Zespół Archgoat zagra 11 grudnia w klubie Hydrozagadka, a dzień później w krakowskim Kwadracie.
Archgoat wystąpi w Polsce podczas swojej headlinerskiej trasy, promującej album "The Luciferian Crown". Gościem specjalnym Finów będzie grupa Whoredom Rife, a w roli supportu zaprezentuje się Theotoxin.Koncerty zespołów odbędą się kolejno: 11 grudnia w warszawskim klubie Hydrozagadka oraz 12 grudnia w krakowskim Kwadracie.
Lord Angelslayer (gitara basowa, śpiew) i Ritual Butcherer (gitary), którzy są braćmi bliźniakami z fińskiego Turku, odpowiadają za powstanie w 1989 roku formacji Archgoat. Zespół, mówiąc bardzo delikatnie, nie pała sympatią do religii, która ma swoje centrum w Watykanie.
Istnienie Archgoat dzieli się na dwa okresy. Pierwszy zakończył się w 1993 roku, gdy zespół miał na koncie dwie demówki i EP-kę, a drugi rozpoczął się oficjalnie w roku 2004. Od tego momentu Arcykozioł nagrała parę dużych płyt, sporo EP-ek i splitów, a przede wszystkim wielokrotnie zaprezentowała swoją muzykę, będącą wściekłym połączeniem death i black metalu, poza granicami Krainy Tysiąca Jezior. Również w Polsce. Braci od 2017 roku wspiera na bębnach Goat Aggressor, który naprawdę nazywa się Tuukka Franck. Jego grę słychać już na wydanym w 2018 roku albumie "The Luciferian Crown".
Whoredom Rife to powstały w 2014 roku w norweskim Trondheim duet, który tworzą były pałker Keep Of Kalessin Vegar Larsen, w duecie posługujący się ksywką V. Einride, oraz wokalista K.R, czyli naprawdę Kjell Rambeck. Wspólnie panowie tworzą przekonujący black metal, serwując go zarówno z norweskimi, jak i z angielskimi tekstami.

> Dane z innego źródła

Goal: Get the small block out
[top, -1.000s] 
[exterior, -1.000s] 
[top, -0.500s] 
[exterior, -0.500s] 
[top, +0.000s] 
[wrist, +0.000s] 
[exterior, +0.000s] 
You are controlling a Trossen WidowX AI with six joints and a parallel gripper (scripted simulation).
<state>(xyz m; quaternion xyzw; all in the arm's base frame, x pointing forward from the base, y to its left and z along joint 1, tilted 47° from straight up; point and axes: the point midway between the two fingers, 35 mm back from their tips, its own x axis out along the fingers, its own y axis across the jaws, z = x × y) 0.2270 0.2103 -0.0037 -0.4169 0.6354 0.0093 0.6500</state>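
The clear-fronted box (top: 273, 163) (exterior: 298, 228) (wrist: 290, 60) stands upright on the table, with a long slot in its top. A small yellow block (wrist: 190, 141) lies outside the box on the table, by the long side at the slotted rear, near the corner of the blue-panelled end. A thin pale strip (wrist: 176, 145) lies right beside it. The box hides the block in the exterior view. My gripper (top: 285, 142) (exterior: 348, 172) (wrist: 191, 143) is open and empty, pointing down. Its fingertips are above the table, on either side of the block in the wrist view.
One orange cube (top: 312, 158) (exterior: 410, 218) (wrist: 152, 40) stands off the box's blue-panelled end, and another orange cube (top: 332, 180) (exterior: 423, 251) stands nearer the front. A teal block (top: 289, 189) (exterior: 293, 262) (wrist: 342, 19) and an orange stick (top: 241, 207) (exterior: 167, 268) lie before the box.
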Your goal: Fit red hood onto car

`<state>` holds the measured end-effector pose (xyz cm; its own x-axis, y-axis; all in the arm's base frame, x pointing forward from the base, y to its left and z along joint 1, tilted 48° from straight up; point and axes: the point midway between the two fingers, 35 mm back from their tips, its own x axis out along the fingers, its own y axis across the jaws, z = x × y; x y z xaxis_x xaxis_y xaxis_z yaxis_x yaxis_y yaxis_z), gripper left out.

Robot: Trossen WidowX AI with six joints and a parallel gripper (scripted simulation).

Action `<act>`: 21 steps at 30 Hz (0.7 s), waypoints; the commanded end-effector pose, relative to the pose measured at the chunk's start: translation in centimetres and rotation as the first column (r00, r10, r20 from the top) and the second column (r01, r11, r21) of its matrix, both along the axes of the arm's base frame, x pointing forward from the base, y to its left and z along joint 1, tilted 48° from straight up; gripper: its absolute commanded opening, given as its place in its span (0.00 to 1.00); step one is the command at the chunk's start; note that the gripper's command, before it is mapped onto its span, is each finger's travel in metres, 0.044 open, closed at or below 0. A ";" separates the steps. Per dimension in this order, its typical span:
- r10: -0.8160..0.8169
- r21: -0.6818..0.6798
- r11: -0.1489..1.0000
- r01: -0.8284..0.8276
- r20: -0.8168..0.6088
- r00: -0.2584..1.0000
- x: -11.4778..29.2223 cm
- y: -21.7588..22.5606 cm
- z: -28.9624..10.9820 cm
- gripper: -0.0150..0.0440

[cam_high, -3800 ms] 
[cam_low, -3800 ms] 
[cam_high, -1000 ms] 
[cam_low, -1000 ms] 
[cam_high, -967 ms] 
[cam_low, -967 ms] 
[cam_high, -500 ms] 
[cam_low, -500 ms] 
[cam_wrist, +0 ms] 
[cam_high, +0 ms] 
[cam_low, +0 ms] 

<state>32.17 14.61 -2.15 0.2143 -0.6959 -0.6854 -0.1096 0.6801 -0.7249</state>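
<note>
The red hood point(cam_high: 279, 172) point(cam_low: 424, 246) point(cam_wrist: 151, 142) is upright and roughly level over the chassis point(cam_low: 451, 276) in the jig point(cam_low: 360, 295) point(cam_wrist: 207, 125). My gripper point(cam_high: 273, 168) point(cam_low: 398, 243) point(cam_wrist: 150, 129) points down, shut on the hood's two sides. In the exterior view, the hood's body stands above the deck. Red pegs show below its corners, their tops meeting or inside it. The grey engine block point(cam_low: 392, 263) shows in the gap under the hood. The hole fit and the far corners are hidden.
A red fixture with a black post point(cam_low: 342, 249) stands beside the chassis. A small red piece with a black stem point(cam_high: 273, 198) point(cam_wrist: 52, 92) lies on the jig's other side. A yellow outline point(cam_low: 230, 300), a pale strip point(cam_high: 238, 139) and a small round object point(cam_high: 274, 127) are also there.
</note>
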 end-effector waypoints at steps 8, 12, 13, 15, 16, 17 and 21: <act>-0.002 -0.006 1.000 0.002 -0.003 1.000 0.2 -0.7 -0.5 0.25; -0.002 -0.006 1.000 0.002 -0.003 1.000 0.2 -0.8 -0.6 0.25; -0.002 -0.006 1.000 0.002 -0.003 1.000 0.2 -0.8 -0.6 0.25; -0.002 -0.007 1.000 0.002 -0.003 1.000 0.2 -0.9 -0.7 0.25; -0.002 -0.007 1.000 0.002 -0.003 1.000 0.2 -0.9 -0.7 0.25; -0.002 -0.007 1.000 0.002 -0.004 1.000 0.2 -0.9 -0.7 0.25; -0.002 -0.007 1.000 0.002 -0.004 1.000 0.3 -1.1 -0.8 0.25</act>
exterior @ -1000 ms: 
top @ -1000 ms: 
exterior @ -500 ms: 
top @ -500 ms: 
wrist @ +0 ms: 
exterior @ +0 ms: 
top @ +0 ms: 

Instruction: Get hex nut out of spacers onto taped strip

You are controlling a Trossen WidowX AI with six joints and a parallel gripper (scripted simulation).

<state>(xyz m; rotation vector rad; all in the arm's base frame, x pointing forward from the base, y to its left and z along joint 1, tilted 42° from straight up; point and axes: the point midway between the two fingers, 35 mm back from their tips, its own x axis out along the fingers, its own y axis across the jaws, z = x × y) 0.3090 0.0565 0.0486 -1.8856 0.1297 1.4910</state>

Dwa lata po powstaniu kapela zadebiutowała imienną, czteroutworową EP-ką. Słychać na niej wyraźne wpływy rodaków z Mayhem, którzy w Trondheim znaleźli miejsce, które ozdobiło okładkę kultowego "De Mysteriis Dom Sathanas". Whoredom Rife nie zwalniał tempa i w kolejnych dwóch latach wydał duże płyty. Zebrały one sporo pochwał. Głównie za wyrafinowanie i przemyślane kompozycje, utrzymane w mrocznym, chłodnym klimacie. Pandemiczny 2020 rok przyniósł split Whoredom Rife z Taake oraz samodzielną, dwuutworową EP-kę "Ride The Final Tide".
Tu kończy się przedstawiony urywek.